The only flight control surfaces used on the Helios Prototype are 72 trailing-edge elevators that provide pitch control. Spanning the entire wing, they are operated by tiny servomotors linked to the aircraft's fight control computer. To turn the aircraft in flight, yaw control is applied by applying differential power on the motors— speeding up the motors on one outer wing panel while slowing down motors on the other outer panel.

The Helios Prototype weighs in at only 1,322 lb empty. During the 1999 development flights, the aircraft carried payloads of up to 626 lb; — a combination of ballast and instrumentation, with the amount on each flight determined by the flight objectives. During the 2001 flights, the Helios Prototype flew at a weight of about 1,600 lb, including its flight test instrumentation. The ultimate objective of the Helios design is to carry a payload of scientific instruments or telecommunications relay equipment averaging about 200 lb to high altitudes for missions lasting from several days to several months.

The Helios Prototype is controlled remotely by a pilot on the ground, either from a mobile control van or a fixed ground station that is equipped with a full flight control station and consoles for systems monitoring. A flight termination system, required on remotely piloted aircraft flown in military restricted airspace, includes a parachute system deployed on command, plus a homing beacon to aid in the aircraft's location.
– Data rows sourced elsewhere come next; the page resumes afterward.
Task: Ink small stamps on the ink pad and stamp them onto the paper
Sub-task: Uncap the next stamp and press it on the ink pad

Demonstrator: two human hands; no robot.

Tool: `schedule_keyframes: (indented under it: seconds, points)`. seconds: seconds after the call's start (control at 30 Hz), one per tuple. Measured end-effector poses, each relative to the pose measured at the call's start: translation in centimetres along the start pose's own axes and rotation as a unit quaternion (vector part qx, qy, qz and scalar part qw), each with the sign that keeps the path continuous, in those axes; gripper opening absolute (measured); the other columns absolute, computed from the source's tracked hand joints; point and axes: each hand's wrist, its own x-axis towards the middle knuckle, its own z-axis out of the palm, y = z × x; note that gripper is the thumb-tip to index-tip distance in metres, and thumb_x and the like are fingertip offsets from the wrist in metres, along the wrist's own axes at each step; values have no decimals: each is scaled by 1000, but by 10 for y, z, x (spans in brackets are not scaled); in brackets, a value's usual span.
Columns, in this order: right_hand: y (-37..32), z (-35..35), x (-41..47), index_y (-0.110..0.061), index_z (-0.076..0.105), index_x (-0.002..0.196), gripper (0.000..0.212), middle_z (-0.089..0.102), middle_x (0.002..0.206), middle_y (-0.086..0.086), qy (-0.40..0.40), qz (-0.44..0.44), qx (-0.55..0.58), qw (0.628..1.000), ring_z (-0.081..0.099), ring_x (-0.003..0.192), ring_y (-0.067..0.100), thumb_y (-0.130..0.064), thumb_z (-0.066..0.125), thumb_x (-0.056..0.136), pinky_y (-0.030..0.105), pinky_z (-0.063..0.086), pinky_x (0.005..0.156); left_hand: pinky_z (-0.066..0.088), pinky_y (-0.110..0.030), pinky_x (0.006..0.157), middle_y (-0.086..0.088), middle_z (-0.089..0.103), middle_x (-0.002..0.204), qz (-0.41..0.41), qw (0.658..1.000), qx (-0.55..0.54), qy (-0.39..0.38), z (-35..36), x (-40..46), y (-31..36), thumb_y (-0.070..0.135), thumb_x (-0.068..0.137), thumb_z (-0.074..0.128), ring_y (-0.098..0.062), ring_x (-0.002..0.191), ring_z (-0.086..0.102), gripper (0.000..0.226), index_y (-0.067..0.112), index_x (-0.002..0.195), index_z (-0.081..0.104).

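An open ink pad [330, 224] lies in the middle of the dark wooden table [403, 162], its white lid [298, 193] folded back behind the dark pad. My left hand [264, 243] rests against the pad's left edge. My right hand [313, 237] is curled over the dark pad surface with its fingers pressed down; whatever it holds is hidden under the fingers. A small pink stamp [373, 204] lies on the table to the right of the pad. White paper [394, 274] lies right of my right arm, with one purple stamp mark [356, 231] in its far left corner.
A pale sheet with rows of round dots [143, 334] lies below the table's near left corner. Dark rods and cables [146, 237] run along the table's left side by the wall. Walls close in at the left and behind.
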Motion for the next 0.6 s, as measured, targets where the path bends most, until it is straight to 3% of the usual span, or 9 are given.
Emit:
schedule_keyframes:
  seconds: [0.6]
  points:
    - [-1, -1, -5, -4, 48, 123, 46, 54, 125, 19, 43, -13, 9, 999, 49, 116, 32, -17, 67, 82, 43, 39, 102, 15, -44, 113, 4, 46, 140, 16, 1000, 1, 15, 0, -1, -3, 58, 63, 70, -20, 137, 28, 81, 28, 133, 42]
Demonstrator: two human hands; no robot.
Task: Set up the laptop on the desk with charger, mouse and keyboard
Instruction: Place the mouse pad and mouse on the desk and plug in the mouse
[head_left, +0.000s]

In case of loss of control or other contingency, the system is designed to bring the aircraft down within the restricted airspace area to avoid any potential damage or injuries to fixed assets or personnel on the ground.

Helios Prototype Development Path

AeroVironment initiated its development of full-scale solar-powered aircraft with the Gossamer Penguin and Solar Challenger vehicles in the late 1970's and early 1980's, following the pioneering work of Robert Boucher, who built the first solar-powered flying models in 1974. The Helios Prototype is the fourth generation of all-wing aircraft designed and built by AeroVironment at its Design Development Center in Simi Valley, CA as technology demonstrators for future solar-powered high-altitude aircraft platforms for science and commercial missions.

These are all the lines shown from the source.